AIM OF THE TASK:
For the entries below, work out how many lines contain the string "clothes" and write only the number.

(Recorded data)
++++

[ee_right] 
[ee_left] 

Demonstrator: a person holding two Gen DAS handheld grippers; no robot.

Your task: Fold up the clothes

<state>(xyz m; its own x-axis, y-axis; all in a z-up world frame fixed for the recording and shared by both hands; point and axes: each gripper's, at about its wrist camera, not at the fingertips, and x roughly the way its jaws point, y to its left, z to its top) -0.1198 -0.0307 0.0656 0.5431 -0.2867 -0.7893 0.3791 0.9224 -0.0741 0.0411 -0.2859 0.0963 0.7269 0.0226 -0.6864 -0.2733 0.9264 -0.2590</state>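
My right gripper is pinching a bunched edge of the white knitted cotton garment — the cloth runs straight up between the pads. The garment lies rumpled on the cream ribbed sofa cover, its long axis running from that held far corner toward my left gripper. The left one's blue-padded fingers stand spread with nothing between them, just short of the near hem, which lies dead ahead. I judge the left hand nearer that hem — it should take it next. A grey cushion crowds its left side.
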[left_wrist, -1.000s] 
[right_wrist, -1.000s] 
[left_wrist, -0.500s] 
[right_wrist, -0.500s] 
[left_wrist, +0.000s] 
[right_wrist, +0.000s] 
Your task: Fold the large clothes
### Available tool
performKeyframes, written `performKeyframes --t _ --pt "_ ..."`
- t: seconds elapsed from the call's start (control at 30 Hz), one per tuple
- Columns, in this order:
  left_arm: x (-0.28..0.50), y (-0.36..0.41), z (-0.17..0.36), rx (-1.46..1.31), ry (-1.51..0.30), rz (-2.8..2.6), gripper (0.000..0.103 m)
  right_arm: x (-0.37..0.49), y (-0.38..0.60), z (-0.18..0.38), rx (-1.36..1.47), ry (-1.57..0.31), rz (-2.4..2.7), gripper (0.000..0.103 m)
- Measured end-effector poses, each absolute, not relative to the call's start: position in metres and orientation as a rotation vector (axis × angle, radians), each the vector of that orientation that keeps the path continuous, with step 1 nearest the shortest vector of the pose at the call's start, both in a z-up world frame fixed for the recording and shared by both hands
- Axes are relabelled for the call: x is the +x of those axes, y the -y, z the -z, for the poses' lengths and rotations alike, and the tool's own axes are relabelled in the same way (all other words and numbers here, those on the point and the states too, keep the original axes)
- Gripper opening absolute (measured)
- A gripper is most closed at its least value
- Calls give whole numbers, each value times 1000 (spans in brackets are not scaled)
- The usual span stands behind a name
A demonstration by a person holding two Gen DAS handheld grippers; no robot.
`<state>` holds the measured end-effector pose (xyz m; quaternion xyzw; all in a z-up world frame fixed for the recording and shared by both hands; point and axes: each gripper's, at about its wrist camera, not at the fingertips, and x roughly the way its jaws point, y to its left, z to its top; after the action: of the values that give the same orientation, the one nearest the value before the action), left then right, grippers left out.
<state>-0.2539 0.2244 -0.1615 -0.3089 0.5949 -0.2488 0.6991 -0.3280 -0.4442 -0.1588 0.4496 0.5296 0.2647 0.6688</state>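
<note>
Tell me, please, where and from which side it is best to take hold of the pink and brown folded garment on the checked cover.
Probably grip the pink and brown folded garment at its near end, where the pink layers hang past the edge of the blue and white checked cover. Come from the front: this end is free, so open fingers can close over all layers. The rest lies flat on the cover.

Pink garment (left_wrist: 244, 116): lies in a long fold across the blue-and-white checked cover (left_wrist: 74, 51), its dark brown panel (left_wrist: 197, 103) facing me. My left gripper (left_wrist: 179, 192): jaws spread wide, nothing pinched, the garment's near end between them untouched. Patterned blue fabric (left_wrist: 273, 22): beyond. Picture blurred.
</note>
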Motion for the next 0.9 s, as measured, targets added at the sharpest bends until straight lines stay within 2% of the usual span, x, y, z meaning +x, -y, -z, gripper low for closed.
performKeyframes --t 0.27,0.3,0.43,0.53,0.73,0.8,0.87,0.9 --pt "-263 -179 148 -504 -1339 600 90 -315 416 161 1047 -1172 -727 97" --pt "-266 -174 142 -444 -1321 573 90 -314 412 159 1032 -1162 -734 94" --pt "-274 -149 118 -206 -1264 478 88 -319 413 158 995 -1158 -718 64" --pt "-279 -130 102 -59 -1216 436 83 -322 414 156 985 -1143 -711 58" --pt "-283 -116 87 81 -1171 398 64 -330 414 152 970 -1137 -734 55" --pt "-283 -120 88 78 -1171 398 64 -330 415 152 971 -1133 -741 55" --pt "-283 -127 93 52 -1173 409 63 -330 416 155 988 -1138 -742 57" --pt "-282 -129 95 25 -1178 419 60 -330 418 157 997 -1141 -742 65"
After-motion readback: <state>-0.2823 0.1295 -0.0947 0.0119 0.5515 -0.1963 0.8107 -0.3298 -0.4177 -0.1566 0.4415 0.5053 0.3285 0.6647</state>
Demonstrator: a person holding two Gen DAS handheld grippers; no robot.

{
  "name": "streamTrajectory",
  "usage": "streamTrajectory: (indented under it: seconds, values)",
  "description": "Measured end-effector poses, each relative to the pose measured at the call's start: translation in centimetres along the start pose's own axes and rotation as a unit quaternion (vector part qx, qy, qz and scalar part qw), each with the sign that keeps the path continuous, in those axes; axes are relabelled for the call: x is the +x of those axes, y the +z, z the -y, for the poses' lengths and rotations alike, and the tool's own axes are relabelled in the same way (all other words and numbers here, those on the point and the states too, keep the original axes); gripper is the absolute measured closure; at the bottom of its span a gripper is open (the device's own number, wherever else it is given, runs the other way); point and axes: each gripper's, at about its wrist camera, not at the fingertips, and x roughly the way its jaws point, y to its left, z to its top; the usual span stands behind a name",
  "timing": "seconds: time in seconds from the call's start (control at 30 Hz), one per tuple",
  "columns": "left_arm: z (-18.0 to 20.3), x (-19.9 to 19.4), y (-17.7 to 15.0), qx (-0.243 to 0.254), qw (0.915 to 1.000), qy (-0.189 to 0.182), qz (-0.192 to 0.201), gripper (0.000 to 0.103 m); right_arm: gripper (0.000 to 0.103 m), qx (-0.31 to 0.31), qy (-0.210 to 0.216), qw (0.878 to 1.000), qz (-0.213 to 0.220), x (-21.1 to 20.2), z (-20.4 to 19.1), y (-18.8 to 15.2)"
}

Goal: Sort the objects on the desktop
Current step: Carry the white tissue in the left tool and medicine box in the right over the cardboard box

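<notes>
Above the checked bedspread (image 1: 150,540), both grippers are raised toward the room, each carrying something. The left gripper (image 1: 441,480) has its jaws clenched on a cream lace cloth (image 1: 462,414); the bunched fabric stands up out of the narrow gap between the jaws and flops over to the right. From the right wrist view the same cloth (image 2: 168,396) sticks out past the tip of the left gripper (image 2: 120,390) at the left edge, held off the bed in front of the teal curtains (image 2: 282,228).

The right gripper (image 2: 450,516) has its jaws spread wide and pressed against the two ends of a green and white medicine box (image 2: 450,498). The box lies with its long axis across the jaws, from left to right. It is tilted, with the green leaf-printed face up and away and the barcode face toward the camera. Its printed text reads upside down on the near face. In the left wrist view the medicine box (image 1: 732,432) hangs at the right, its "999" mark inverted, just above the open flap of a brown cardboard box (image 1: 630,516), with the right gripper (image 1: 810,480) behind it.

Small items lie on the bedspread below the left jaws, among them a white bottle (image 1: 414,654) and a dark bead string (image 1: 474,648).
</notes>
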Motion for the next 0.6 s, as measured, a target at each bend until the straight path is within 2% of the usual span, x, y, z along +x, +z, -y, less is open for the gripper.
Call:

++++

ANSWER FOR THIS EXERCISE:
2